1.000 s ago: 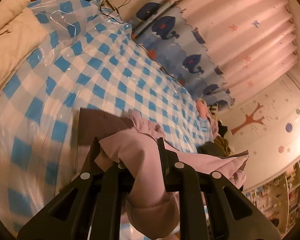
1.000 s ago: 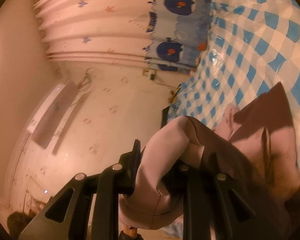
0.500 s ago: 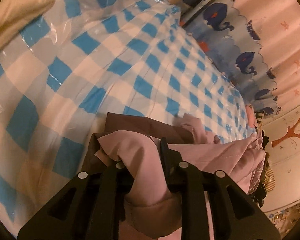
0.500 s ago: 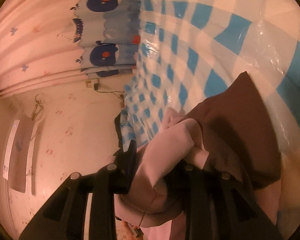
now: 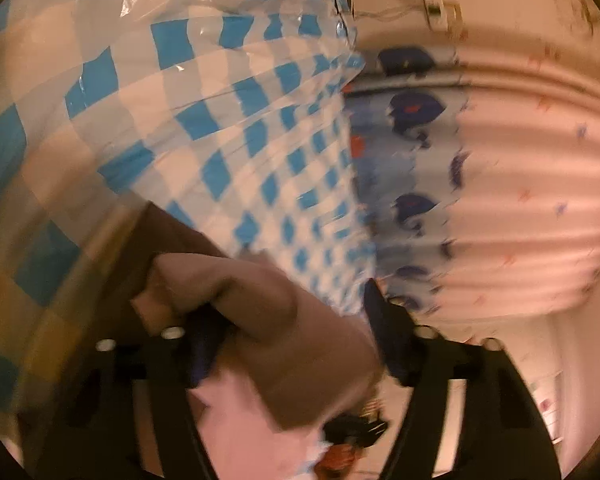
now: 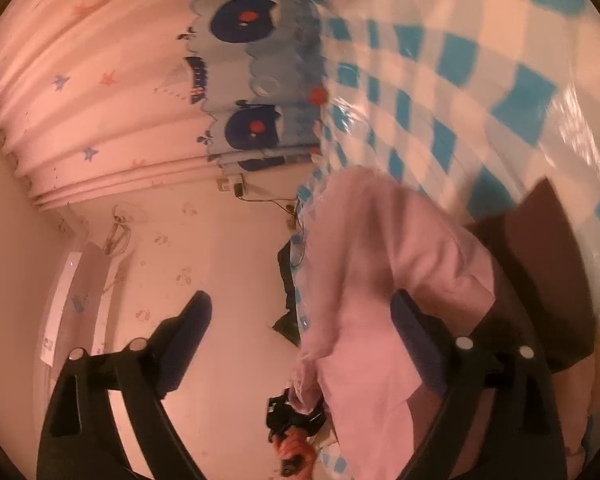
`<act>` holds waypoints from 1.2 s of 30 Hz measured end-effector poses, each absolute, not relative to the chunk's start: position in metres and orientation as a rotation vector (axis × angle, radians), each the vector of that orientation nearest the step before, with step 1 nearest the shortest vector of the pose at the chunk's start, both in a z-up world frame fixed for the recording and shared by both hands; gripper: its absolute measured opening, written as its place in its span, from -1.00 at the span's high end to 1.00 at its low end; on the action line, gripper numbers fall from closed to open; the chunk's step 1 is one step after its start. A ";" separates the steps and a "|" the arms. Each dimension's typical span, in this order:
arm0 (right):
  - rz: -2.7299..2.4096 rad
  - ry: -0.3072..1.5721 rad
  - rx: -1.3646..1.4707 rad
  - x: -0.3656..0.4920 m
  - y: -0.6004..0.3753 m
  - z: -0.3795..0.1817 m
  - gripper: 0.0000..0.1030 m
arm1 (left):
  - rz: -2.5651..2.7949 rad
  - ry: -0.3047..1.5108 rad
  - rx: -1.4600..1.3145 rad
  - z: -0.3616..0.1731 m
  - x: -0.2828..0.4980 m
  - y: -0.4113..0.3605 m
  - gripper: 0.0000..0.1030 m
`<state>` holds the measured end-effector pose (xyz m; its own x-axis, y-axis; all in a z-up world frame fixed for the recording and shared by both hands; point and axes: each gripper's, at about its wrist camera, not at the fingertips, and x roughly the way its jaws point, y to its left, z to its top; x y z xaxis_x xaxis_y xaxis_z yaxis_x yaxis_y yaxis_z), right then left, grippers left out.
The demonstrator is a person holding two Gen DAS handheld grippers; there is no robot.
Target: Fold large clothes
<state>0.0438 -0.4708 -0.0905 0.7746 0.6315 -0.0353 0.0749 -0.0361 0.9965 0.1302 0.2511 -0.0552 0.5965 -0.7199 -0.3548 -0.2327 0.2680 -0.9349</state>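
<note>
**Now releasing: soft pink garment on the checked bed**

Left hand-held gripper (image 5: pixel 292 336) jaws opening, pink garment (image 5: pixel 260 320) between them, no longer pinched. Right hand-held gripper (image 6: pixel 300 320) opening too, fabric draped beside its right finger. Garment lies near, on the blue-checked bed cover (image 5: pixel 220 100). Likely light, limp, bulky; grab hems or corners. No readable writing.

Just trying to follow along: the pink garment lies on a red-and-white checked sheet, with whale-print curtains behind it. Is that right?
Not quite. The checked sheet is blue and white, not red and white, as the right wrist view shows. The rest holds: the pink garment lies on it, with whale-print curtains behind.
</note>
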 end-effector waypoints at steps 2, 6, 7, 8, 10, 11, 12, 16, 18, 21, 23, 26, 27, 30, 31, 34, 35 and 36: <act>0.457 0.603 1.453 0.040 -0.466 -0.068 -0.70 | -0.392 0.877 -1.320 -0.044 0.128 0.252 -0.49; 0.413 0.696 1.033 0.037 -0.420 -0.010 -0.70 | -0.381 0.767 -1.141 0.002 0.115 0.237 -0.64; 0.390 0.724 0.868 0.038 -0.395 0.005 -0.70 | -0.355 0.735 -0.933 0.025 0.106 0.216 -0.69; 0.377 0.742 0.764 0.037 -0.378 0.011 -0.70 | -0.335 0.711 -0.744 0.041 0.097 0.195 -0.71; 0.343 0.778 0.541 0.040 -0.338 0.017 -0.70 | -0.278 0.644 -0.307 0.058 0.072 0.132 -0.71; 0.312 0.787 0.413 0.042 -0.315 0.016 -0.70 | -0.259 0.609 -0.154 0.057 0.063 0.107 -0.71; 0.287 0.788 0.338 0.045 -0.300 0.013 -0.70 | -0.244 0.574 0.002 0.051 0.055 0.080 -0.71; 0.169 0.781 0.172 0.068 -0.270 -0.009 -0.70 | -0.225 0.552 0.197 0.015 0.064 0.029 -0.71; 0.106 0.810 0.102 0.089 -0.264 -0.029 -0.70 | -0.187 0.571 0.243 -0.003 0.079 0.019 -0.71; 0.089 0.903 0.059 0.117 -0.266 -0.073 -0.71 | -0.146 0.654 0.293 -0.045 0.106 0.021 -0.71; 0.121 0.924 0.135 0.129 -0.274 -0.093 -0.71 | -0.158 0.688 0.242 -0.061 0.114 0.032 -0.74; 0.129 0.930 0.155 0.139 -0.276 -0.104 -0.72 | -0.149 0.693 0.223 -0.073 0.123 0.035 -0.74; 0.133 0.948 0.162 0.141 -0.277 -0.106 -0.72 | -0.144 0.697 0.224 -0.078 0.124 0.035 -0.74; 0.132 0.946 0.135 0.134 -0.276 -0.090 -0.72 | -0.131 0.702 0.258 -0.083 0.121 0.031 -0.74; 0.131 0.901 0.107 0.126 -0.275 -0.077 -0.72 | -0.126 0.691 0.269 -0.081 0.118 0.031 -0.74; 0.079 0.815 0.052 0.120 -0.275 -0.052 -0.75 | -0.123 0.638 0.287 -0.067 0.105 0.029 -0.74; 0.050 0.806 0.049 0.124 -0.281 -0.048 -0.75 | -0.123 0.632 0.290 -0.065 0.104 0.029 -0.74; 0.031 0.816 0.065 0.130 -0.289 -0.049 -0.75 | -0.121 0.630 0.292 -0.065 0.104 0.029 -0.74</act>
<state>0.1296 -0.2889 -0.0494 0.6849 0.0523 -0.7268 -0.0022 0.9976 0.0697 0.1036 0.0292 -0.0650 0.8026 -0.0230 -0.5961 0.1993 0.9522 0.2316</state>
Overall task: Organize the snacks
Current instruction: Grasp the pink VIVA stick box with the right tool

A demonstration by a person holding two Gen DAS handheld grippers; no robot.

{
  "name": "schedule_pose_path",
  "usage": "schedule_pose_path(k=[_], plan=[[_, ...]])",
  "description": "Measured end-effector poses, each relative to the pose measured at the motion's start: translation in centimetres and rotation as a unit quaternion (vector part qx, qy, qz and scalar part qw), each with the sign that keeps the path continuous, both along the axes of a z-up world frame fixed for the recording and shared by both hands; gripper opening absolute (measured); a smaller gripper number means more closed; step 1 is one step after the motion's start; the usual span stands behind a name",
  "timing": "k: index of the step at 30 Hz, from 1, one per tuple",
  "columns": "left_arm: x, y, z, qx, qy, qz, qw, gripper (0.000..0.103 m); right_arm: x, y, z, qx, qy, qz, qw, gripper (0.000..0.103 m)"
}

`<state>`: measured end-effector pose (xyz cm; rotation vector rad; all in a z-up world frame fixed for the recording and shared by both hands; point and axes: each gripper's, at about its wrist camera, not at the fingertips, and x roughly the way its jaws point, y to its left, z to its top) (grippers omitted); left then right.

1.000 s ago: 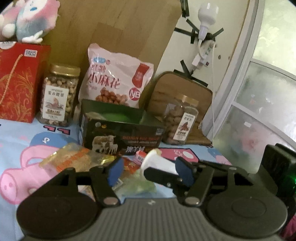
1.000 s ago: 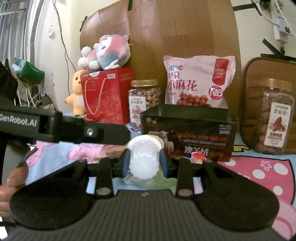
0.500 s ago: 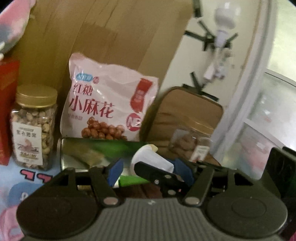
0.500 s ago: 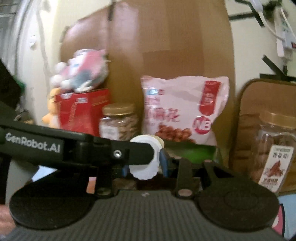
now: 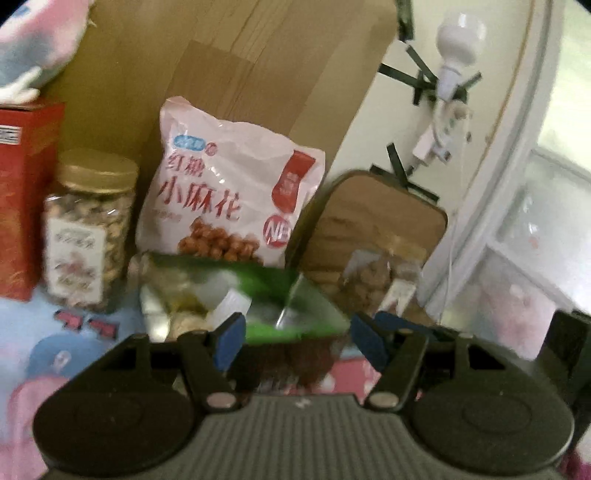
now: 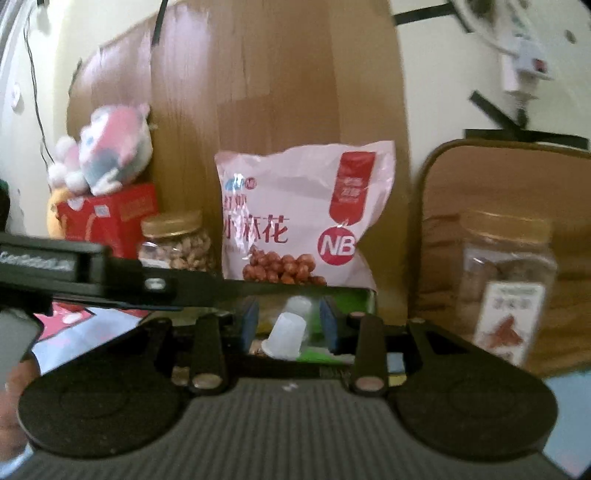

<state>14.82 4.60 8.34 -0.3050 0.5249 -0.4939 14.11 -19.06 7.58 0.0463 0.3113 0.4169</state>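
A tall cardboard sheet point(image 5: 236, 74) leans against the cream wall point(image 5: 373, 147); black tape holds a white bulb point(image 5: 460, 33) and power strip point(image 5: 439, 136) beside a frosted window point(image 5: 546, 221)

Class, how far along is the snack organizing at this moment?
Done: a white jelly cup lies inside the green-lined box. In hand: nothing; the right gripper and left gripper are both open. Left: cannot tell, since any loose snacks are out of view.
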Motion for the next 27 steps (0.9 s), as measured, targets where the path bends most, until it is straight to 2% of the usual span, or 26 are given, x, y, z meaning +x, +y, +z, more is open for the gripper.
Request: schedule_pose_path(k=[5,9,15,18,19,21,24,25,27], plan=[[-6.5,0.4,-2.5,0.057,0.001,0.006,0.9984,0.069,-3.7,-2.2,-2.2,0.005,0.046,0.0,0.999,0.044],[-10.3,0.1,-4.9,0.087,0.016,0.001,0.9961,0.069,-5.0,-1.7,-4.4,-0.035,0.07,0.002,0.997,0.045],[-13.0,1.1,-6.8,0.072,0.045,0.016,0.9963,0.069,-2.8,-0.4,-6.5,-0.073,0.117,0.005,0.99,0.044],[-13.7,2.1,-6.9,0.064,0.051,0.029,0.9962,0.069,-2.5,-0.2,-7.2,-0.08,0.124,0.01,0.989,0.028],[-14.0,2.5,-6.8,0.063,0.051,0.034,0.9962,0.069,-2.4,-0.5,-7.0,-0.066,0.132,0.011,0.989,0.027],[-14.6,3.3,-6.7,0.055,0.048,0.042,0.9964,0.069,-2.4,-2.0,-6.2,0.014,0.156,0.016,0.987,0.025],[-15.1,4.8,-6.7,0.029,0.051,0.056,0.9967,0.069,-4.0,-4.0,-4.4,0.098,0.142,0.034,0.984,0.025],[-15.2,5.2,-6.7,0.02,0.053,0.061,0.9965,0.069,-4.8,-4.2,-3.8,0.112,0.132,0.05,0.984,0.025],[-15.4,6.2,-6.8,0.003,0.057,0.073,0.9957,0.069,-6.4,-3.7,-2.7,0.11,0.112,0.088,0.984,0.025]])
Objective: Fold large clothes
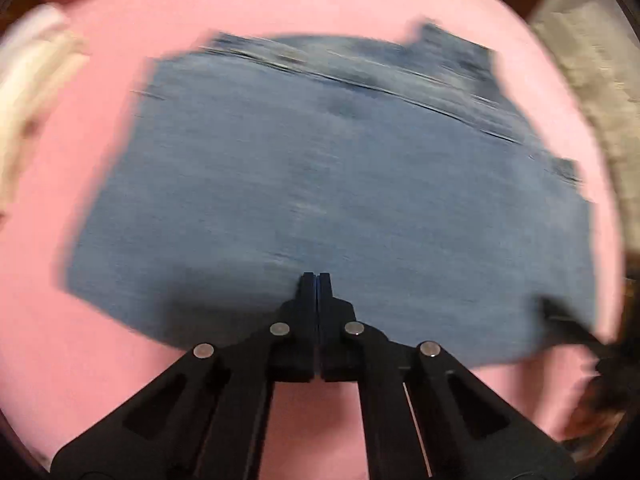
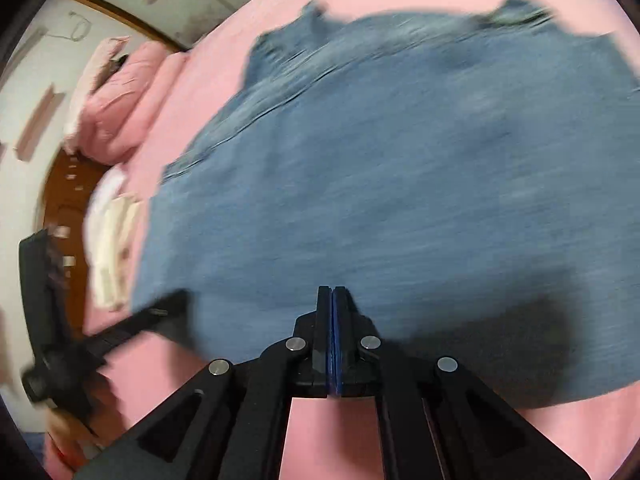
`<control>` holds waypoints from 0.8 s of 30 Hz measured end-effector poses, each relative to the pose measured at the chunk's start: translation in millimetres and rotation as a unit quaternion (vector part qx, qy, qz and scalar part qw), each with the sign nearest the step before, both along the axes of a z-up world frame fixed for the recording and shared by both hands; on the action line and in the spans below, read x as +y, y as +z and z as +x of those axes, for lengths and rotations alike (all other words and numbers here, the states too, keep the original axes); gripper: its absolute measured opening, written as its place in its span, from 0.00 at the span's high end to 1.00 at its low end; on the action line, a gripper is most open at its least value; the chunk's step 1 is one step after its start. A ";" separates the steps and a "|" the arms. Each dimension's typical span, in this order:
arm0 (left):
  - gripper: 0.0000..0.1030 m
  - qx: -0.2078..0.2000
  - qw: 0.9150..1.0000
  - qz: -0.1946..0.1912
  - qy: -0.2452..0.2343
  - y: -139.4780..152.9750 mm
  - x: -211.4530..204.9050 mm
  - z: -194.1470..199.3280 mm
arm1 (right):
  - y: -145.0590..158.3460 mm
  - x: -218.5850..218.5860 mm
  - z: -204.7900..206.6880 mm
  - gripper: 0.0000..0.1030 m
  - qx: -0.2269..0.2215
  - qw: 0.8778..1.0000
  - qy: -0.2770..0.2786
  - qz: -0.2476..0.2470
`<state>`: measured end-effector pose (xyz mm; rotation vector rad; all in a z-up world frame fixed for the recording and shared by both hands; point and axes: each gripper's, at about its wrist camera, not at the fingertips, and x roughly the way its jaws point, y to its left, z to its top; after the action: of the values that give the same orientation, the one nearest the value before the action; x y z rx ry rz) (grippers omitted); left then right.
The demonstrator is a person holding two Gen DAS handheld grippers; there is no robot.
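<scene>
Folded jeans point(image 1: 320, 184) flat on pink bedsheet point(image 1: 60, 360), long axis across frame, waistband at far edge. Left gripper point(image 1: 317, 280) fingers pressed together over near edge; right gripper point(image 2: 333, 292) likewise; whether cloth pinched, unclear.

Both views are taken from close above the blue denim garment point(image 1: 320, 184) point(image 2: 400, 184), angled steeply downward; the garment is shared by both.
</scene>
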<state>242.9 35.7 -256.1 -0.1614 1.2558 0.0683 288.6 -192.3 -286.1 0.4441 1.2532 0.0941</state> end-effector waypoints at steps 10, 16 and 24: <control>0.99 0.001 0.993 0.077 0.085 -14.4 100.1 -15.3 | 20.9 -118.8 -57.5 1.00 0.014 0.989 -0.092 -0.117; 0.99 -0.062 0.994 -0.086 0.037 18.3 40.6 -51.5 | 45.2 -55.2 -69.5 1.00 -0.071 0.992 -0.076 -0.069; 0.99 -0.047 0.983 -0.177 -0.021 0.2 -60.7 -51.4 | 1.6 17.3 -75.7 1.00 -0.052 0.991 -0.068 0.106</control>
<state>191.5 -25.0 -255.9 -0.4412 1.1676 -0.1995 212.9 -175.0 -284.5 0.6992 1.1108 0.1333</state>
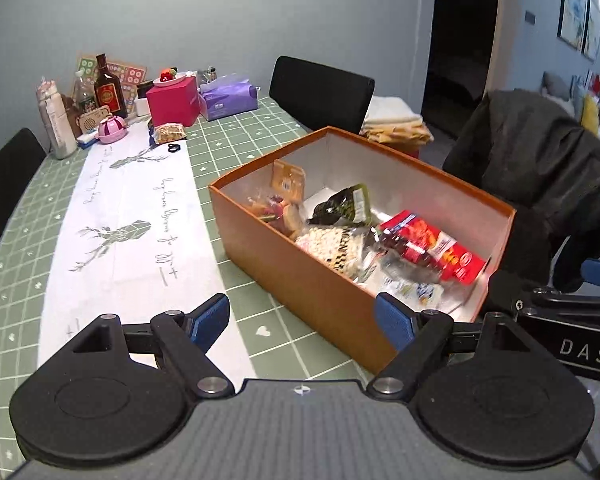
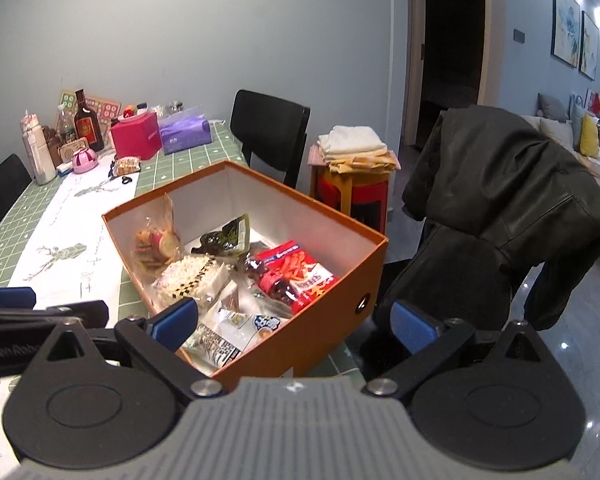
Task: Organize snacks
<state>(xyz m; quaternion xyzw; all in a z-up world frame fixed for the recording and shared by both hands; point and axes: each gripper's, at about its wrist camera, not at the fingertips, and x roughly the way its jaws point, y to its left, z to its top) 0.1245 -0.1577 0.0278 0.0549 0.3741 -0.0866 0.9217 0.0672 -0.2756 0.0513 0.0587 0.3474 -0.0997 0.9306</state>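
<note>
the orange box sits open on the green checked tablecloth, near the table's close edge and beside the white runner with its printed deer, and the snacks are all lying loose inside it against the white lining: a red packet towards the near right, a clear bag of pale puffed pieces in the middle, a dark green pouch behind that, a see-through bag of round biscuits propped against the far left wall, and some small white sachets at the near end. the left gripper hovers over the box's near long side with its blue pads spread wide and nothing between them, the right-hand pad just above the rim. the right gripper hangs over the box's near corner, fingers just as wide apart and holding nothing, one pad over the sachets and the other out past the orange wall. further up the table there's a clutter at the far end: a pink box, a purple tissue pack, a dark bottle, a small packet of nuts. a black chair stands behind the table, a dark jacket is draped over another chair to the right, and folded cloths are stacked on a red stool
</note>
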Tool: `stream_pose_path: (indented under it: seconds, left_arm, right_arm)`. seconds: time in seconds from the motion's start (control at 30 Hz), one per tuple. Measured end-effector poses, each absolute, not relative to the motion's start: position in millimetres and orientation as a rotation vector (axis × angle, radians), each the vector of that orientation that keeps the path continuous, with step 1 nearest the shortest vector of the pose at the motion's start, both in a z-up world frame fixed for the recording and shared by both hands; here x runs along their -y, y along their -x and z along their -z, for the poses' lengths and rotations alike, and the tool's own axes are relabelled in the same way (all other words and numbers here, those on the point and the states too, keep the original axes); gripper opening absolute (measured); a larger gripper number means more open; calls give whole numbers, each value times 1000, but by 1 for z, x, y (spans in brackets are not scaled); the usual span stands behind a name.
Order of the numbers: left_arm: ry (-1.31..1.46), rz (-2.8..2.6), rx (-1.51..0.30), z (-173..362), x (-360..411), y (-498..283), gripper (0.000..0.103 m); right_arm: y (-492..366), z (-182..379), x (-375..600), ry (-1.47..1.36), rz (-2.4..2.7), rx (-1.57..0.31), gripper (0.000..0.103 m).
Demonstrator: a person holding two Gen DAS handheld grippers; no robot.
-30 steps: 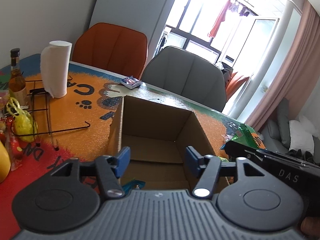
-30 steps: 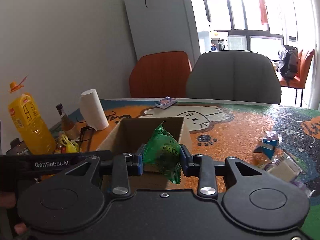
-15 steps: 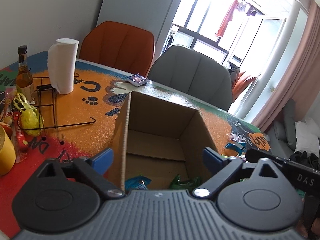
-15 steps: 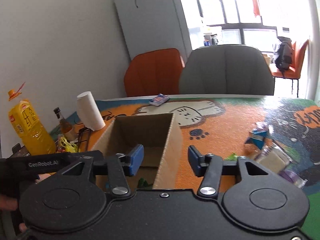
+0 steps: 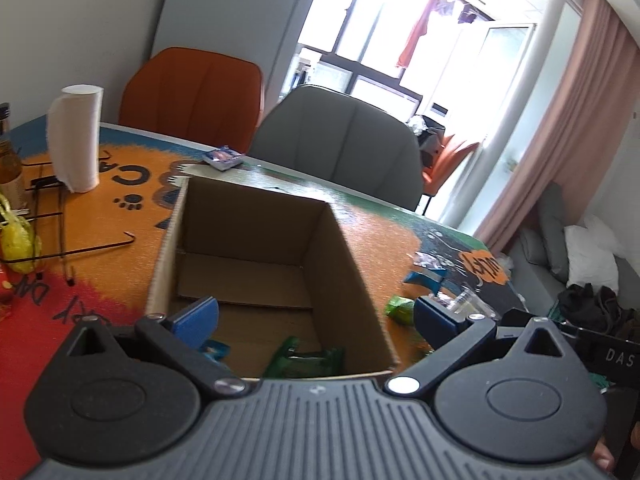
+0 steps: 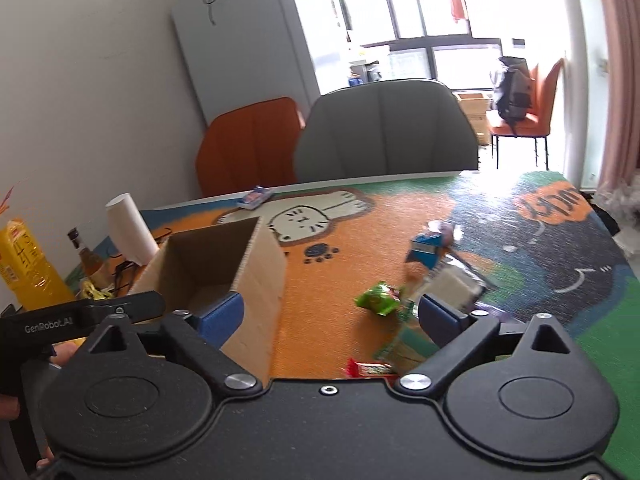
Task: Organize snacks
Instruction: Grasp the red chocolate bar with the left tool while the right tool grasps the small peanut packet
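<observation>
The left gripper (image 5: 316,316) stands wide, its jaws opening, with nothing pressed between the blue pads (image 5: 198,314); the near right wall of the cardboard box (image 5: 256,216) falls between them without contact that can be confirmed. The box sits open-topped on the printed tabletop (image 5: 100,220). Inside it, at the near end, lie a dark green snack packet (image 5: 304,360) and a blue packet (image 5: 216,350), the latter partly hidden behind the left pad. The right gripper (image 6: 330,314) is likewise spread and opening, empty, held over the tabletop to the right of the box. Ahead of it, loose on the tabletop, lie a light green snack packet (image 6: 378,300), a red-wrapped snack (image 6: 368,368), a blue carton (image 6: 426,250) and a silver pouch (image 6: 456,284), grouped close together and blurred. A paper towel roll (image 5: 76,138) stands upright beyond the box on the left; a small blue pack (image 5: 222,158) lies near the far table edge.
</observation>
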State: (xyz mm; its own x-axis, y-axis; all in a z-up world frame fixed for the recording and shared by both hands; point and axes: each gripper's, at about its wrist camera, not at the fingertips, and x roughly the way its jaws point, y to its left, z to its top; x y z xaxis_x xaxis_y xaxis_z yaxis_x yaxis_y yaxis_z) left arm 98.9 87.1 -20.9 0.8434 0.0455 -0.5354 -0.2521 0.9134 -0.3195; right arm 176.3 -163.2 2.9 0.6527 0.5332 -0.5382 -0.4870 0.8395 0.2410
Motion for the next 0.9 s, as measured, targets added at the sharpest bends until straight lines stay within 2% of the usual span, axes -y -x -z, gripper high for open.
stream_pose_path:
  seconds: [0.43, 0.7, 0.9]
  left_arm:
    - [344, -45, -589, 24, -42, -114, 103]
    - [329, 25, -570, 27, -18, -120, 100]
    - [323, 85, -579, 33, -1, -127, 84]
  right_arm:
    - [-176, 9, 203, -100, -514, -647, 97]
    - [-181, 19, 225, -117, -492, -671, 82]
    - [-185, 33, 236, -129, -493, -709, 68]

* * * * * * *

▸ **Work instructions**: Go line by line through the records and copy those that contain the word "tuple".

▸ **Task result**:
  "timing": "k: index of the step at 30 Hz, from 1, one per tuple",
Tool: `stream_pose_path: (indented under it: seconds, left_arm, right_arm)`. seconds: time in seconds from the motion's start (control at 30 Hz), one per tuple. Measured end-effector poses, each absolute, not relative to the motion's start: position in millimetres and orientation as a rotation vector (axis × angle, radians), each the vector of that orientation that keeps the path continuous, with step 1 nearest the shortest vector of the pose at the motion's start, both in a z-up world frame fixed for the recording and shared by both hands; here x runs along their -y, y along their -x and z along their -z, for the poses' lengths and rotations alike, and the tool's own axes are relabelled in the same way (all other words and numbers here, those on the point and the states too, keep the original axes); gripper opening absolute (measured); a larger gripper number means more open; calls give whole numbers, each value times 1000, but by 1 for z, x, y (spans in brackets are not scaled); the usual span stands behind a name.

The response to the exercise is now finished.